Скотт совсем не был уверен, что у него все вышло. Похоже было, что замысел его раскрыт. Оставались, правда, кое-какие шансы, но все шло к тому, что вклад его в дело матери придется увеличить.

– Почему бы тебе не подойти сюда и не доказать это, Скотт?

У Скотта все опустилось внутри. «О нет. Только не перед завтраком. Надо найти какую-то причину, причем достаточно уважительную».

– Не сейчас, Энн. Мы пропустим завтрак. А это очень раздражает мать. Может быть, позже.

Мать. Даже сейчас он не может не вспоминать о ней. Ради нее он улегся в постель, а теперь использует ее как предлог. И все это почти наверняка впустую. Если его помощь и сработает, то это все равно останется без внимания. Как всегда, к нему будут относиться свысока, снисходительно и небрежно, как к какой-нибудь красивой, но совершенно бесполезной старинной китайской вазе.
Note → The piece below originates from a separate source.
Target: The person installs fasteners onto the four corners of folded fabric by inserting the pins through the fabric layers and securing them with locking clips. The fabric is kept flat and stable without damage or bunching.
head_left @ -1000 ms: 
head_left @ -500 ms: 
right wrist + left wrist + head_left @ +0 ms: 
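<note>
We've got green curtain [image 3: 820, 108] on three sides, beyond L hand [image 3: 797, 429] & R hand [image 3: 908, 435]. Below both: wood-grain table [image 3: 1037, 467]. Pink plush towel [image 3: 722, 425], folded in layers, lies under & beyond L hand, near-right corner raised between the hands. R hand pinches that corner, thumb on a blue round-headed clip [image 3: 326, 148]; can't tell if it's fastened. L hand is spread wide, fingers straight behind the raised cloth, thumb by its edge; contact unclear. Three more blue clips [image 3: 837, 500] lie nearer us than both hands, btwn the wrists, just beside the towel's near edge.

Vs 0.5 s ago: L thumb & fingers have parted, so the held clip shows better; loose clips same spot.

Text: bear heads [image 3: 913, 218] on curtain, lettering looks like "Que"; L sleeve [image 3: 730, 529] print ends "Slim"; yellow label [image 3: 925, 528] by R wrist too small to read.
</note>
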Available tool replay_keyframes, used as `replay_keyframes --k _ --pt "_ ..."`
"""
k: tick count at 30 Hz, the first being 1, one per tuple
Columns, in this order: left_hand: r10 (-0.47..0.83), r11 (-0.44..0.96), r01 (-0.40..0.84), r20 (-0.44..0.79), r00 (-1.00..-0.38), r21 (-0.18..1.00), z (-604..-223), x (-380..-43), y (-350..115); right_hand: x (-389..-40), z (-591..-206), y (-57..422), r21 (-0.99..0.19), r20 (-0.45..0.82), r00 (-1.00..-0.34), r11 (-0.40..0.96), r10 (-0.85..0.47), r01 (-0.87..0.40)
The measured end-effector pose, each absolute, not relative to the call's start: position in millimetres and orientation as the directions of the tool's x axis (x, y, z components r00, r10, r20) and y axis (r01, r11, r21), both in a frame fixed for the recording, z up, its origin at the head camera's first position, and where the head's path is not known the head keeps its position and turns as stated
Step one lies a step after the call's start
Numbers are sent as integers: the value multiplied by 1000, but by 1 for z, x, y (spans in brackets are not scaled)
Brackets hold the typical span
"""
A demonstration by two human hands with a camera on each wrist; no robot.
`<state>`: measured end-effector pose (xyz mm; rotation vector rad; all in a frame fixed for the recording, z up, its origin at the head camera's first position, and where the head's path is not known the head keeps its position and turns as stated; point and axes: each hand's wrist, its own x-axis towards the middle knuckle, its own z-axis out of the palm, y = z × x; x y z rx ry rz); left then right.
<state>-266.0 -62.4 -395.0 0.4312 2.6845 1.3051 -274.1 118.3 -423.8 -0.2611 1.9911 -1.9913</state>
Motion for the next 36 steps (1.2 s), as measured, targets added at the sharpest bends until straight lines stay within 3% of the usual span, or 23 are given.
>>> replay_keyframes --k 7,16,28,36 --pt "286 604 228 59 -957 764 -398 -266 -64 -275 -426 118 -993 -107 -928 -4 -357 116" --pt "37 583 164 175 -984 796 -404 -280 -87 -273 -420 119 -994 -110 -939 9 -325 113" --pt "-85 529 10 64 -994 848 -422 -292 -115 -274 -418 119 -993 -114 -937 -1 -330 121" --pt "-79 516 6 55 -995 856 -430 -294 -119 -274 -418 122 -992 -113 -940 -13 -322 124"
Такой вещью восхищаются, даже ценят ее, но совсем не обращают на нее внимания. Если бы только можно было попасть в свет софитов, занять центральную часть сцены и разыгрывать спектакль своей жизни перед захваченной сюжетом аудиторией, состоящей всего из одной зрительницы в первом ряду – его матери. Это единственное, что ему было нужно. И это единственное, чего он никогда не получит.

Скотту вдруг все ужасно надоело. Он устал, и он голоден. А в столовой подадут яичницу с беконом, гренки, французские булочки. А здесь пора заканчивать. Он сказал все, что было в его силах.

Скотт одарил Энн теплой, как он надеялся, улыбкой и решительно направился к двери.

– Я распоряжусь, чтобы тебе оставили поесть. Увидимся, – выдавил он из себя и малодушно сбежал со сцены.

* * *

– Да как ты смеешь сидеть тут, словно откормленный херувим, и учить меня, как мне следует себя вести! Боже, Кристи, этот мир жесток. Поверь мне, я это, знаю.

Если не будешь стрелять первой, то в конце концов окажешься в дерьме.

Бобби Стэнсфилд сорвался с шезлонга, на котором загорал, с шумом смяв свою газету. Его уже обожженное солнцем лицо приобрело угрожающе вишневый оттенок.

– Это ты не смей так разговаривать с моей дочерью! – закричал он во весь голос, грозно наступая на Джо Энн. – Не смей! Слышала? Ты меня слышала?

В одну секунду Кристи уже стояла между ними. Третейский судья. Миротворец. Последовательный противник насилия, разногласий, ссор. Ее длинные светло-золотистые волосы свободно спадали на плечи, челка обрамляла округлое, трогательное личико. Усыпанные веснушками щеки, голубые глаза, вздернутый носик, полные губки. Она действовала, как запах свежескошенного сена, ласковое прикосновение щенка, вкус первой клубники.

– Пожалуйста, не ссорьтесь. Это я во всем виновата.

Я не хотела тебя поучать, но так получилось. Мне очень жаль. Прости меня.

Бобби был так разъярен, что с трудом подбирал слова.

– Не извиняйся. Не нужно извиняться. Я слышал, что ты сказала. Ты была совершенно права. Жизнь – это нечто большее, чем карабканье по лестнице в высший свет. Она не имеет права так разговаривать с тобой.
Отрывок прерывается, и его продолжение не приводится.